5月22日、23日の2日間、フォトンファクトリー (PF) にて、タンパク質X線溶液散乱の講習会が開催されました。
X線溶液散乱法は、溶液中のタンパク質などの分子の構造を得ることができる手法です。X線結晶構造解析のように、個々の原子の位置を正確に決めることはできませんが、溶液という生体中に近い状態で分子の形を観測できるという利点があり、 タンパク質分子が形を変えて運動する様子をリアルタイムで観測することもできます。このように、X線溶液散乱法は、X線結晶構造解析と組み合わせて用いることによって、タンパク質の構造と機能をより多角的に捉えることができるようになります。 また、生体中でかたちを変化させながら機能するタンパク質の本当の姿を捉えるためには、次世代放射光源の開発とともに、この2つの手法を組み合わせた新しい手法への発展も期待されています。
この講習会はX線溶液散乱法に初めて取り組もうとする研究者を対象に企画されたもので、1日目が講義、2日目が実習というスケジュールで行われました。 初日の講義は、X線溶液散乱法の原理や、良く用いられている解析法とそこから得られる情報、実際の測定例や解析の例など、基礎的なことから実践まで順を追って説明されました。 講義は約60名が受講し、会場のKEKつくばキャンパス4号館セミナーホールはほぼ満員という盛況でした。 受講者の多くはタンパク質X線結晶構造解析を専門とする研究者であり、X線溶液散乱法への関心の高さが伺えました。
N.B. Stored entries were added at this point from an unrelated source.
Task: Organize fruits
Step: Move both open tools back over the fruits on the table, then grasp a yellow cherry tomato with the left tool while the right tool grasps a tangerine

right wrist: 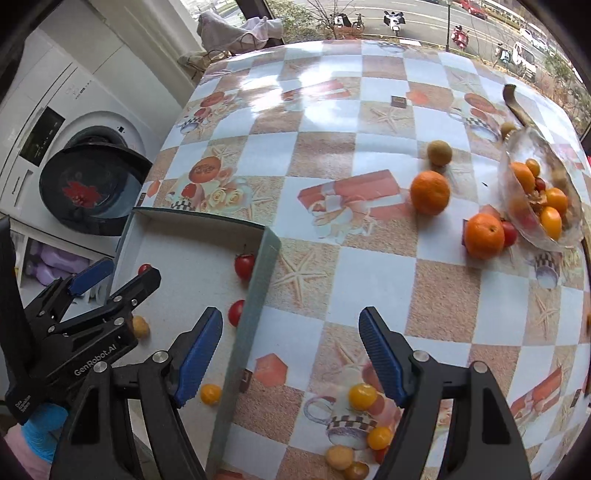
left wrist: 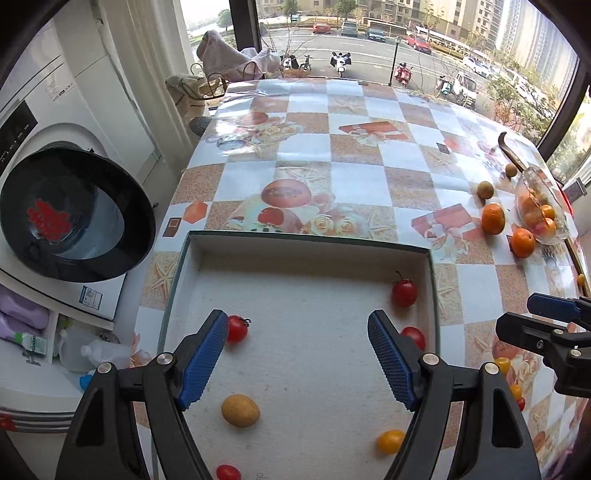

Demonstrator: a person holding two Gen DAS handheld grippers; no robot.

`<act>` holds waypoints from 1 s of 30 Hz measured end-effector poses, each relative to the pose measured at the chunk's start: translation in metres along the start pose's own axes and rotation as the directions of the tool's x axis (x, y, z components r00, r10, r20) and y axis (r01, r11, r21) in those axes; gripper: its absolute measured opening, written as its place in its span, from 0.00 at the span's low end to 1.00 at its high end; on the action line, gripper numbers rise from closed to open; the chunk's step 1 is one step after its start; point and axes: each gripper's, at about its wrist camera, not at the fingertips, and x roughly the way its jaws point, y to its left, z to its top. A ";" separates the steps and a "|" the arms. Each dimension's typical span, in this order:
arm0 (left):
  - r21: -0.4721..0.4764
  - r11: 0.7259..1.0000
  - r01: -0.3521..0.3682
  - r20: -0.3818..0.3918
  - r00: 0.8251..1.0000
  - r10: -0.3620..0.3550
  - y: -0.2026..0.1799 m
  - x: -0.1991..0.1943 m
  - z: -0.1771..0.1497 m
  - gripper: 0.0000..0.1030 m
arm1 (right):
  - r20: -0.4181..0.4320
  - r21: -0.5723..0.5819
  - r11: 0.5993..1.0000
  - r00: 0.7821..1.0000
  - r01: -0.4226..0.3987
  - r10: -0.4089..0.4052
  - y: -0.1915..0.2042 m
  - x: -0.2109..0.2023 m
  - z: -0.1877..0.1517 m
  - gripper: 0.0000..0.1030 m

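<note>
On the checkered bench (right wrist: 369, 258), both tongs, left (left wrist: 295, 354) and right (right wrist: 291, 350), hang spread and empty, free to fetch loose fruit for the tray (left wrist: 306, 243).

Standing against the white wall (left wrist: 122, 48) – a white front-loading washing machine (left wrist: 70, 147), its round black door (left wrist: 74, 214) hanging open; beyond the large dark-framed window (left wrist: 369, 22), daylight pouring over a street of parked cars (left wrist: 349, 28).
</note>
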 end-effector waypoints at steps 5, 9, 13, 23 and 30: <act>0.103 0.992 0.075 -0.009 0.997 -0.075 -0.054 -0.014 -0.008 0.77 | -0.020 0.143 0.987 0.997 0.076 -0.074 -0.071 -0.018 -0.031 0.77; 0.183 0.974 0.134 -0.034 0.991 -0.130 -0.096 -0.018 -0.016 0.77 | -0.050 0.214 0.968 0.991 0.133 -0.126 -0.112 -0.026 -0.056 0.77; 0.230 0.958 0.172 -0.068 0.985 -0.160 -0.130 -0.013 -0.024 0.77 | -0.068 0.268 0.948 0.985 0.170 -0.158 -0.143 -0.031 -0.074 0.77; 0.232 0.957 0.172 -0.147 0.979 -0.140 -0.165 0.015 -0.042 0.77 | 0.000 0.407 0.874 0.956 0.267 -0.292 -0.219 -0.053 -0.073 0.77; 0.197 0.969 0.147 -0.172 0.979 -0.114 -0.172 0.027 -0.046 0.77 | 0.038 0.434 0.840 0.925 0.327 -0.379 -0.267 -0.059 -0.047 0.56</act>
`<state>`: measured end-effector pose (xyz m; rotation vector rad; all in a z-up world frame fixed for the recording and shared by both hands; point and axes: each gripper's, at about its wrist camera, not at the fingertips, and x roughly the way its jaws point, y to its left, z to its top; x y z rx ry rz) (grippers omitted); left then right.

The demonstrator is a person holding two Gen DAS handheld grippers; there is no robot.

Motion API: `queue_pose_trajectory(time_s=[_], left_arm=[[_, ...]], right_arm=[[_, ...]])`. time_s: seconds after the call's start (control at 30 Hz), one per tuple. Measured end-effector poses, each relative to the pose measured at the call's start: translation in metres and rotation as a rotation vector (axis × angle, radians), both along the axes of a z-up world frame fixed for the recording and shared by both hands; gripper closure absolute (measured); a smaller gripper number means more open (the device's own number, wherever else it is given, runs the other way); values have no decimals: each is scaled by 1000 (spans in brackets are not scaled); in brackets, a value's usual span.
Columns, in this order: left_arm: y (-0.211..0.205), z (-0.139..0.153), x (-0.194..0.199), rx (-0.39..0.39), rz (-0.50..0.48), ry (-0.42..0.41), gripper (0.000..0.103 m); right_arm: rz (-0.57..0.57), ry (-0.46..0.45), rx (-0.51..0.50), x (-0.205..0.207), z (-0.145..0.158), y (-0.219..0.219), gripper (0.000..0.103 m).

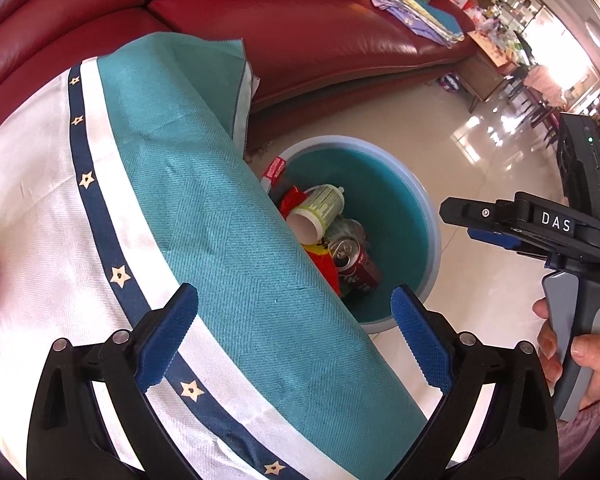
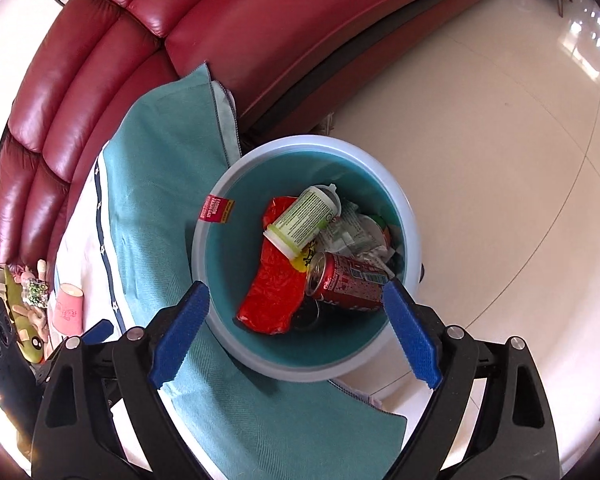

2日目はPFのビームライン10Cにおいて、標準試料(卵白アルブミンなど)を用い、試料の調製から測定、データの解析やその解釈など、一連の手順を講師が説明しながら実演しました。 受講者はスクリーンに大写しになった解析用PCの画面を見ながら熱心にメモを取っていました。その後は、夕方から翌朝にかけて、あらかじめ申し込みがあった6グループについて、持ち込み試料のテスト測定が行われました。
終了後のアンケートでは、「基礎的なところから結晶構造解析との相関研究の実例まで幅広く分かりやすかった」「実際の実験・解析の流れが分かって大変参考になった」など、 多くの参加者から「期待以上に有意義だった」との評価が寄せられました。